(EXERCISE REQUIREMENTS): Repeat the records word for word.

(INPUT DATA):
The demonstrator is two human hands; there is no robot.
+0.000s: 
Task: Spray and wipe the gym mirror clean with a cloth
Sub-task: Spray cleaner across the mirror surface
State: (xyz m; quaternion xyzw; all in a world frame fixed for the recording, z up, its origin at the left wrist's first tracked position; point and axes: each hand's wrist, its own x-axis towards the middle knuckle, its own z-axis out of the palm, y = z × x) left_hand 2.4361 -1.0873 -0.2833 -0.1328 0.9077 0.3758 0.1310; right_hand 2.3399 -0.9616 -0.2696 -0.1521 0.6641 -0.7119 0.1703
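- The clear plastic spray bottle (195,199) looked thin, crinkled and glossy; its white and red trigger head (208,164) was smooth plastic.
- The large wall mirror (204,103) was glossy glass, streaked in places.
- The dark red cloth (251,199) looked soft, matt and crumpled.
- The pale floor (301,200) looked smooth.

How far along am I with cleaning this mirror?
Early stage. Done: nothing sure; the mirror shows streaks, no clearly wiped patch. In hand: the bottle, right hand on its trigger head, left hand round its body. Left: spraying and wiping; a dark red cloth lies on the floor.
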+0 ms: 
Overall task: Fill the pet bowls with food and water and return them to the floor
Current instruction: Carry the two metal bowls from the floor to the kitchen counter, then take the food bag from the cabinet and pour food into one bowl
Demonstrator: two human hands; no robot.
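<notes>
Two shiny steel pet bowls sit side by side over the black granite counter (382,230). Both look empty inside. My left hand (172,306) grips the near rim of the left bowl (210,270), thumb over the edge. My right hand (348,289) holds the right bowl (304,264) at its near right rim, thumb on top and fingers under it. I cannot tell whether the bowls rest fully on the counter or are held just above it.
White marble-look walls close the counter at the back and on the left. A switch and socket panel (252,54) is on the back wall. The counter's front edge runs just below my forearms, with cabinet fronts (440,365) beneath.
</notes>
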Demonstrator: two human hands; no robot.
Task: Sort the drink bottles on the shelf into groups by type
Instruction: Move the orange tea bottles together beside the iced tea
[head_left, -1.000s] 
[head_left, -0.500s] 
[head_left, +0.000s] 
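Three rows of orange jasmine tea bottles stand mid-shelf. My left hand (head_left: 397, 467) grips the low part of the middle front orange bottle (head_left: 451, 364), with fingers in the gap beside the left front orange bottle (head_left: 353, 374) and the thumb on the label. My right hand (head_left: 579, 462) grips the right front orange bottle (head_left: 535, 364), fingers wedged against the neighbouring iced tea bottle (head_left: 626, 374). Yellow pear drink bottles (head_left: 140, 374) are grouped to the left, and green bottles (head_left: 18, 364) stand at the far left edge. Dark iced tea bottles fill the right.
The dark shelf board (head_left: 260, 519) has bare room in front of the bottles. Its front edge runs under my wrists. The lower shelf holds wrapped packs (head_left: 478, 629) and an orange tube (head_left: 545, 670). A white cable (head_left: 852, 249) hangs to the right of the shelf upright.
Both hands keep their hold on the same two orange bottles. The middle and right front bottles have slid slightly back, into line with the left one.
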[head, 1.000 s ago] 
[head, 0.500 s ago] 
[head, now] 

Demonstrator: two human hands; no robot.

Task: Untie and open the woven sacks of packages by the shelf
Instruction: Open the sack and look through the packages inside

(REPLY TO THE TASK):
The demonstrator is two human hands; there is no robot.
+0.000s: 
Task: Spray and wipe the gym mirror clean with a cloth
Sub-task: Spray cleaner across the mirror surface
State: (xyz m; quaternion xyzw; all in a world frame fixed for the recording, z up, its origin at the left wrist's first tracked position; point and axes: each hand's wrist, its own x-axis towards the middle knuckle, its own z-axis out of the palm, y = z × x) left_hand 2.4361 -1.0873 -0.2833 -0.1328 0.9077 0.3758 0.1310; right_hand 2.3399 -0.9616 -0.2696 -0.1521 0.6641 -0.7119 0.1703
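- The clear plastic spray bottle (195,199) looked thin, crinkled and glossy; its white and red trigger head (208,164) was smooth plastic.
- The large wall mirror (204,103) was glossy glass, streaked in places.
- The dark red cloth (251,199) looked soft, matt and crumpled.
- The pale floor (301,200) looked smooth.

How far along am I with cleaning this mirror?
Early stage. Done: nothing sure; the mirror shows streaks, no clearly wiped patch. In hand: the bottle, right hand on its trigger head, left hand round its body. Left: spraying and wiping; a dark red cloth lies on the floor.
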+0 ms: 
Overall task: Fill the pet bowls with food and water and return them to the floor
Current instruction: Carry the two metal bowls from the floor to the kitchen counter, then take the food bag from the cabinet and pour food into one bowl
Demonstrator: two human hands; no robot.
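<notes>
Two shiny steel pet bowls sit side by side over the black granite counter (382,230). Both look empty inside. My left hand (172,306) grips the near rim of the left bowl (210,270), thumb over the edge. My right hand (348,289) holds the right bowl (304,264) at its near right rim, thumb on top and fingers under it. I cannot tell whether the bowls rest fully on the counter or are held just above it.
White marble-look walls close the counter at the back and on the left. A switch and socket panel (252,54) is on the back wall. The counter's front edge runs just below my forearms, with cabinet fronts (440,365) beneath.
</notes>
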Demonstrator: two human hands; no robot.
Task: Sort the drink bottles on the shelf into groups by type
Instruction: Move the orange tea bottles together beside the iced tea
[head_left, -1.000s] 
[head_left, -0.500s] 
[head_left, +0.000s] 
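Three rows of orange jasmine tea bottles stand mid-shelf. My left hand (head_left: 397, 467) grips the low part of the middle front orange bottle (head_left: 451, 364), with fingers in the gap beside the left front orange bottle (head_left: 353, 374) and the thumb on the label. My right hand (head_left: 579, 462) grips the right front orange bottle (head_left: 535, 364), fingers wedged against the neighbouring iced tea bottle (head_left: 626, 374). Yellow pear drink bottles (head_left: 140, 374) are grouped to the left, and green bottles (head_left: 18, 364) stand at the far left edge. Dark iced tea bottles fill the right.
The dark shelf board (head_left: 260, 519) has bare room in front of the bottles. Its front edge runs under my wrists. The lower shelf holds wrapped packs (head_left: 478, 629) and an orange tube (head_left: 545, 670). A white cable (head_left: 852, 249) hangs to the right of the shelf upright.
Both hands keep their hold on the same two orange bottles. The middle and right front bottles have slid slightly back, into line with the left one.
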[head, 1.000 s ago] 
[head, 0.500 s ago] 
[head, now] 

Demonstrator: two human hands; no robot.

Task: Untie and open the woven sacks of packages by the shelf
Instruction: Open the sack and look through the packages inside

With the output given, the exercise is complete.